Salesforce Multi-Factor Authentication
So if you’ve heard any recurring themes in Salesforce’s upcoming changes lately, it has definitely been around the upcoming MFA enforcement, which is also clearly why you’re here reading this. Well, you’ve come to the right place, this is your one-stop-shopping for all things MFA, what to expect, and what’s going to happen on February 2, 2022.
What is MFA?
The first questions usually asked are “What is MFA?” and sometimes “Aren’t we already doing that with verification emails?” The answer to the first question is rather direct, it simply means Multi-Factor Authentication. The accepted definition of MFA is:
An authentication method that requires the user to provide two or more verification factors to gain access to a resource such as an application, online account, or a VPN.
Often times MFA is explained as something you know, like a password, combined with something you have, like a phone, or access to an email address. This leads to the second question, and the existing 2FA (Two-factor Authentication) that Salesforce uses, being a texted or emailed code. Salesforce feels that current verifications are not secure because emails and texts are not inherently secure.
So what does the MFA flow look like?
This brings into the conversation something called an Authenticator App, which is something you’d run on your phone. An Authenticator is an app that you would leverage to prove you “have” your phone, and it would pair to a login process as illustrated below:
After logging into the Salesforce org, it would tell you to confirm on your phone that you are authorized to log in. Once you tap approve on your phone, it drops you into Salesforce on whatever device you originally logged in on. It’s actually a pretty seamless process, and far less intrusive than I had actually thought it would be at first.
What’s really happening on February 2, 2022?

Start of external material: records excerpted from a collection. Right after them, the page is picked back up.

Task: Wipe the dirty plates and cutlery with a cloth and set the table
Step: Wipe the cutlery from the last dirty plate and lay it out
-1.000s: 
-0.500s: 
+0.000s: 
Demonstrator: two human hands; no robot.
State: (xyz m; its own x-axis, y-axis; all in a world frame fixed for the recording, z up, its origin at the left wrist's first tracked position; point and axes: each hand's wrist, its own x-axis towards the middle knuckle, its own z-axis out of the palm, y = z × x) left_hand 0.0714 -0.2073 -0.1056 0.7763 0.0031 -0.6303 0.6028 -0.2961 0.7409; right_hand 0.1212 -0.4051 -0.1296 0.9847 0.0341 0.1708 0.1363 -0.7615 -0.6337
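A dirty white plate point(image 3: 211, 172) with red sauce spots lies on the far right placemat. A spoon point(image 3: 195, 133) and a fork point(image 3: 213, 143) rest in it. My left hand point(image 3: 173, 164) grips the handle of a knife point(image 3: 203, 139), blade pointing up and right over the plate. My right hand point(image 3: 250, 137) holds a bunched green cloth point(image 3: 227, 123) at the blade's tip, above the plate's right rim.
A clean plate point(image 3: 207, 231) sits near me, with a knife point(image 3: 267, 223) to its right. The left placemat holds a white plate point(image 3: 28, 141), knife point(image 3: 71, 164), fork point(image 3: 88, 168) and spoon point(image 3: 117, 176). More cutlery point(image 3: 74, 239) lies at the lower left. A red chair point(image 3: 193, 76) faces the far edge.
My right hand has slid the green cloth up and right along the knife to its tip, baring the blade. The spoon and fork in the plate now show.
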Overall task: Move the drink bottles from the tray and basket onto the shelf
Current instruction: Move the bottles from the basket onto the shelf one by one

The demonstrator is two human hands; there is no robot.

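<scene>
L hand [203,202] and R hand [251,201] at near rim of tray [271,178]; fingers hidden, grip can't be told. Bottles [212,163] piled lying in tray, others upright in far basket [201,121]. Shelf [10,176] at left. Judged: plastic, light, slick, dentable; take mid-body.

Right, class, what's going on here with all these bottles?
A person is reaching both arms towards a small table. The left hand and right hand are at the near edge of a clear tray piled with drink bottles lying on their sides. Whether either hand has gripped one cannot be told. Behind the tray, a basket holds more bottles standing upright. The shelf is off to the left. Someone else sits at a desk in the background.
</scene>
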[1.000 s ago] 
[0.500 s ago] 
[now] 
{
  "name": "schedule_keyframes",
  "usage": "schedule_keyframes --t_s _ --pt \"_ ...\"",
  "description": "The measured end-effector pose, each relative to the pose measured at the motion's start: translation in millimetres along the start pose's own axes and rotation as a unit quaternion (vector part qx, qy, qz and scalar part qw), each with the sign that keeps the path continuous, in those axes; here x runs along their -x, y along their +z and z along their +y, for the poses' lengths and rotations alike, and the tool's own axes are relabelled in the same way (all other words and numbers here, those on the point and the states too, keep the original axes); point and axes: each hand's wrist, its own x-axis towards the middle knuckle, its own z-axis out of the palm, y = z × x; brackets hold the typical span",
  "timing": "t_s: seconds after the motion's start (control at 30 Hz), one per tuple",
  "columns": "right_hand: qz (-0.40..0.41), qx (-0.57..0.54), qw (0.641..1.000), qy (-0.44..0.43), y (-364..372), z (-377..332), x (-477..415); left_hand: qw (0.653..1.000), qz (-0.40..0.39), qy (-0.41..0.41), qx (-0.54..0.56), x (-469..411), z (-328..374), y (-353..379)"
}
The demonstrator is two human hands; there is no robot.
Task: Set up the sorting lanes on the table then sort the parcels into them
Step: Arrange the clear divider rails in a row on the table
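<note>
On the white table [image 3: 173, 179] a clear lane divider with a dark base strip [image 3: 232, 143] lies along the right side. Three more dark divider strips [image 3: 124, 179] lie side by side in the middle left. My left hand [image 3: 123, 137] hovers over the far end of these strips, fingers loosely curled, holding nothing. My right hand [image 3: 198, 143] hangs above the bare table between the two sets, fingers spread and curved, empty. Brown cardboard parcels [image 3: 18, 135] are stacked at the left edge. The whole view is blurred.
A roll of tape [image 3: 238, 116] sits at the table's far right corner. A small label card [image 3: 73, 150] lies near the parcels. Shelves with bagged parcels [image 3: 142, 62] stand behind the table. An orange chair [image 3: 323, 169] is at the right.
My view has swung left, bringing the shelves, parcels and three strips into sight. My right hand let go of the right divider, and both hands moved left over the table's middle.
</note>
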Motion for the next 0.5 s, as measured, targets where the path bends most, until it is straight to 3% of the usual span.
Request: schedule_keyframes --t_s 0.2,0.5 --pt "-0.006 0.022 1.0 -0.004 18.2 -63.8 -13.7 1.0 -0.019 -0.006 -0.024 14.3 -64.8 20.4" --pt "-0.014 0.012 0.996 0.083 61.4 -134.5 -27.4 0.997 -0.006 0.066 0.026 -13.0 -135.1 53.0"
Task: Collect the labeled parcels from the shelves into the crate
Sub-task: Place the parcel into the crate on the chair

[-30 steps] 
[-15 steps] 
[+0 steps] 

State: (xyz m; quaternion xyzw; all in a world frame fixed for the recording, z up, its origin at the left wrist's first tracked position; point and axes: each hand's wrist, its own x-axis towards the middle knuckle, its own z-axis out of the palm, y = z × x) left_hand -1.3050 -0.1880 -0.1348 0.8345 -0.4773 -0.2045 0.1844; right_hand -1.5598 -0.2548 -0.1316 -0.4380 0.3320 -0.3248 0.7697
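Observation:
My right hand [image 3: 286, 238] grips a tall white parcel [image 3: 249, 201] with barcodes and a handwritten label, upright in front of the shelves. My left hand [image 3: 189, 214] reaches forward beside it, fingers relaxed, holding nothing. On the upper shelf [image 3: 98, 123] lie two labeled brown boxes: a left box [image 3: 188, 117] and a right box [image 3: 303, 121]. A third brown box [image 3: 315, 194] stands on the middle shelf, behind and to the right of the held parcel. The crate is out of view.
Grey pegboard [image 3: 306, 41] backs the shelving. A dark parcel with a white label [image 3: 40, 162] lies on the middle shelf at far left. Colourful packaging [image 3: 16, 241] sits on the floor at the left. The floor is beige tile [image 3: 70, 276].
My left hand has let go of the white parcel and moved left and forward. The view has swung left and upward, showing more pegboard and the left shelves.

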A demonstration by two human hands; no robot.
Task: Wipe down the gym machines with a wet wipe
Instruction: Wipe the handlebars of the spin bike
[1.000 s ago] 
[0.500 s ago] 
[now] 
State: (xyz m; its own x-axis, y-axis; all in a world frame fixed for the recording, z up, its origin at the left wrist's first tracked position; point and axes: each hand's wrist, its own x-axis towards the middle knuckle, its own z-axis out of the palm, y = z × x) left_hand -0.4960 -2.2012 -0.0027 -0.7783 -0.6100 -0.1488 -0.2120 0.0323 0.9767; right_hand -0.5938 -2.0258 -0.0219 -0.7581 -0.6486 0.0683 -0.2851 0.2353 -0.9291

On February 2, 2022 Salesforce will begin requiring customers to enable MFA in order to access Salesforce products. This means that you need to set up MFA on or by that date to be in compliance with the Salesforce contracts and agreements.
So the next logical question is to ask who’s affected. Well, this will affect Internal Salesforce users (including Chatter Only type users), but not Experience (Community) users. This should be a moment for you admins out there to breathe easier, as you don’t need to suddenly alert and change login processes for your entire customer user group, just your internal users. In addition, you don’t need to worry about API Integration users, or Automated Testing users, only the ones that use direct logins to the UI, Device Activations, and SSO users.
Got it, so I need MFA in February, but what can I use to meet this need?
Well, you’ve got a number of options. If you’re already using something to act as an IDP to log into, then using SSO to sign into Salesforce then as long as that other system uses MFA you’re fine, no worries and you’re done.
If you’re not using SSO currently then you’ve got a few options. The simplest and most recommended would be to use the Salesforce Authenticator App. If you don’t wish to use that, you could also use a third-party Authenticator App such as Google Authenticator. The third common option would be to leverage the Lightning Login functionality of Salesforce, which counts as an MFA-based login.
So how do I enable MFA in my org?
The good news is that it’s a pretty direct process to enable MFA in a Salesforce org:
Setup Multi-Factor Authentication Permission Set
Permissions need to be provided to each end user in order to ensure compliance with the MFA requirements. This may be completed with a new permission set or by updating a current permission set(s) assigned to each user in the Salesforce organization.
The System Permission “Multi-Factor Authentication for User Interface Logins” needs to be added to the current or new Permission set.
Assign the new or newly updated permission set to all Internal users needing MFA
That’s really all there is to it. Now when users who were added to the MFA permission set log in, it will give them instructions to set up an Authenticator App, which again we suggest should be Salesforce Authenticator.
Going on from here…
So once all that is set up, the end result is (if you used the Salesforce Authenticator) each of your users is going to need to tap something on their phone before Salesforce lets them log in. Rather simple and a great way to ensure a little more security is applied to your Org without hugely frustrating your users.